Tennessee sports betting rules and regulations hit the table last week in draft form, and there’s a ton in them. The Tennessee Education Lottery is currently accepting feedback from the public, as well as industry stakeholders, before the rules and regs are potentially adopted in January.
Under the draft of the rules, the public could potentially not see sports betting handle/revenue reported monthly. Lotteries across the country issue annual reports, and that’s potentially where the information for public consumption on Tennessee sports gambling would be. Most other states that have legal sports gambling within their borders do monthly public reports.
Thanks to monthly reports, the public is able to see how one state’s handle compares to another’s.
Tennessee sports betting will be online/mobile only, as it doesn’t have a commercial casino industry. It’s expected to launch by mid-2020. The state made sports betting legal this past summer.
In addition to the rules and regulations, the Tennessee Sports Gaming Act states that handle reports are due no later than Jan. 15 of each year.
There are some benefits to monthly handle/winnings reporting.
First, it can help serve as marketing for Tennessee’s industry. The state is expecting millions of its tourists to engage in sports betting annually, and monthly handle/revenue reports do help promote the market. For better or worse, bettors, located in the state or elsewhere, can have FOMO if they read or hear about all the action taking place in the Tennessee legal market. It help can the state’s legal market gain an even greater upper hand on the unregulated offshore online gambling platforms.
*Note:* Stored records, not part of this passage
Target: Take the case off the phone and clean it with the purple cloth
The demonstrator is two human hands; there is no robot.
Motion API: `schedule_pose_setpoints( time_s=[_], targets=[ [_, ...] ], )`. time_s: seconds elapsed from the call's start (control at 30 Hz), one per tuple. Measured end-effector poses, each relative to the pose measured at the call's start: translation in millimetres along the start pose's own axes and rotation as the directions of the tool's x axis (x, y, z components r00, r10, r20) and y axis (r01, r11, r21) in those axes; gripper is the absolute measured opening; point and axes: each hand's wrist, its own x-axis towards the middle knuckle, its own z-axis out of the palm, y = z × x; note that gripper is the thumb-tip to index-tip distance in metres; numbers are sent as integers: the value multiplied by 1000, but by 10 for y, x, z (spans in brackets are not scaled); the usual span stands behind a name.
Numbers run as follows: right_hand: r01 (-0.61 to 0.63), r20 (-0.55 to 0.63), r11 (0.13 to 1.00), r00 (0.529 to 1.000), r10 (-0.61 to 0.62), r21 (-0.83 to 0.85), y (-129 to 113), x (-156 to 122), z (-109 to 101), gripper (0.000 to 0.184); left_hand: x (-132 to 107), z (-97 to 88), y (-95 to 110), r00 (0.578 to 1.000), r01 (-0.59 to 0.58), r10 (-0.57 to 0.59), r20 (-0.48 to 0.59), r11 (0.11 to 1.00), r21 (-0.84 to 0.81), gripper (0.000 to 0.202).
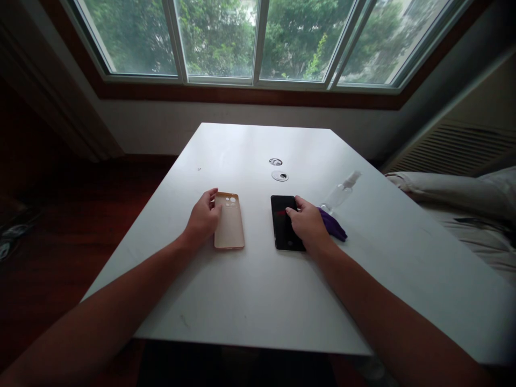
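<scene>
My left hand (205, 216) grips the left side of a tan phone case (229, 228), its thumb on the inner face and its fingers at the outer edge. The case's camera cutouts show near its far end. To the right, my right hand (309, 220) holds a black phone (284, 228) by its right side, thumb over the dark screen. A gap of bare table lies between phone and case. Just beyond my right hand are a purple cloth (332, 224) and a clear spray bottle (342, 192) lying on its side.
The white table (242, 301) has a hole with a ring (276, 162) and a round cover (279, 176) toward its far side. A window (258, 43) is behind it. Light-coloured bedding or fabric (451, 201) lies at the right, beyond the table edge.
</scene>
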Motion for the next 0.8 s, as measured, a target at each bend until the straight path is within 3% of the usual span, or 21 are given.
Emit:
schedule_pose_setpoints(
  time_s=[0.07, 0.13, 0.23, 0.33, 0.43, 0.63, 0.7, 0.8],
  targets=[
    [14, 2, 998, 1000, -14, -58, 13, 16, -1, 42, -36, -12, 41, 994, -106, 110, -5, 970, 221, 57],
    [24, -3, 994, 1000, -25, -108, 25, 33, 4, 49, -87, -16, 84, 976, -205, 214, 27, 879, 431, 57],
    [35, -6, 983, 999, -37, -178, 44, 54, 18, 60, -176, 8, 129, 942, -337, 269, 202, 750, 570, 54],
    [54, 9, 970, 999, -53, -239, 50, 52, 27, 64, -249, 45, 162, 886, -441, 204, 415, 645, 624, 62],
    [83, 24, 948, 997, -80, -307, 14, 14, 28, 65, -275, 51, 198, 850, -460, 89, 519, 604, 651, 73],
    [225, 71, 844, 973, -219, -487, -177, -136, 24, 64, -247, 12, 240, 835, -453, 35, 549, 612, 648, 77],
    [313, 140, 781, 949, -284, -541, -244, -197, 35, 59, -243, 12, 237, 836, -453, 40, 547, 614, 647, 77],
    [451, 302, 743, 891, -339, -495, -315, -287, 68, 55, -246, 22, 227, 840, -451, 52, 541, 620, 642, 77]
  ],
)
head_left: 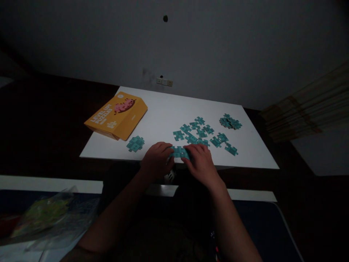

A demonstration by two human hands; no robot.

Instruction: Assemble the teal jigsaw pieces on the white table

Monthly handle/revenue would be reported widely, helping put (and keep) the spotlight on the state’s regulated market after apps launch and the buzz wears off.
Secondly, it creates transparency. There are projections for the state’s market (nearly $4 billion in annual handle) that need to be validated and monthly reports help analysts monitor the progress. Tennessee’s market is the first of its kind because of the lack of a retail component, so information on the success or challenges for that market could benefit the public and industry as a whole. It’s also helpful to know which sports betting companies are doing well and which ones aren’t. For those concerned with problem gambling in Tennessee under regulated sports wagering, monthly handle figures, as well as revenue that gives you a book win percentage, are useful for understanding how much of the activity is going on.
Assuming it’s allowed under state law, monthly reports would come at an expense to the state. However, the state is charging a 20% tax rate on AGR and hefty licensing fees ($750k annually).
It’s unclear if the Tennessee Lottery could issue monthly handle/revenue reports even if it wanted to.
Under the draft rules and regs, the Tennessee Lottery will require sports gambling operators to generate daily financial reports that will or can be accessed by the state, but other regulations indicate that for public consumption, that information would come out on an annual basis.